→ **Instructions to follow**
Say how many lines of the listing below include the string "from" and add nothing else.

→ **Dataset section**
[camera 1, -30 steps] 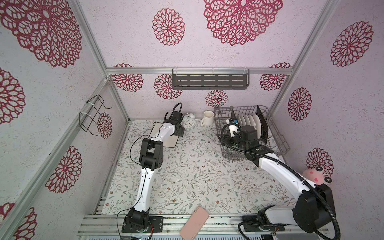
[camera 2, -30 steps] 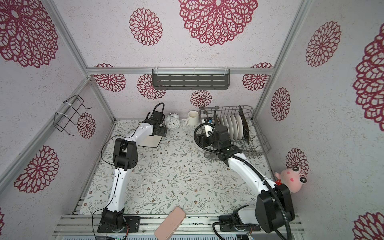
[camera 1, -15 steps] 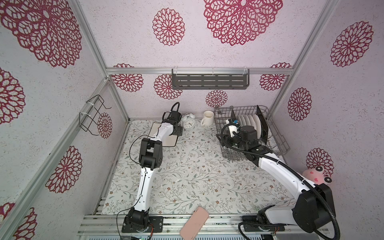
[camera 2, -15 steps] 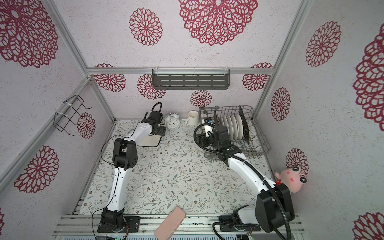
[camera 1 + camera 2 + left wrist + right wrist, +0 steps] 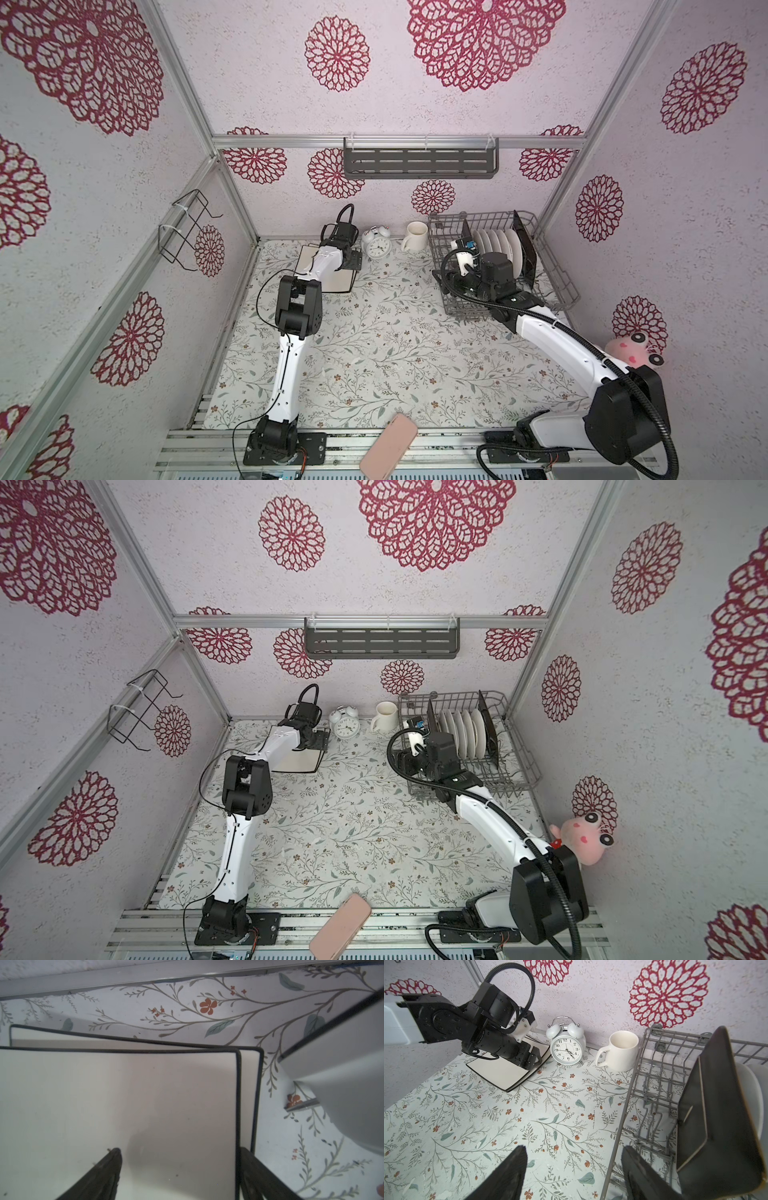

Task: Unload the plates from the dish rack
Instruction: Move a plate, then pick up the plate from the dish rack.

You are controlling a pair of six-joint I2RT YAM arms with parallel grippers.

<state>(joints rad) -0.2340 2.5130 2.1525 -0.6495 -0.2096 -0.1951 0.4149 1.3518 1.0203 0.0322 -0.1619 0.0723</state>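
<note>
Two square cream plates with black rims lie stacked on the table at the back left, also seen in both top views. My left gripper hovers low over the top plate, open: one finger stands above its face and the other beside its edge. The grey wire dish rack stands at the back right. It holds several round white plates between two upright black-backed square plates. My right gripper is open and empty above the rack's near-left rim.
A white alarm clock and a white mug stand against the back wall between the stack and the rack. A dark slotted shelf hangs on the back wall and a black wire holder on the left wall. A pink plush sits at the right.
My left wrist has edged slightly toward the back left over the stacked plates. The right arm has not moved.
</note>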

→ **Output of the task**
2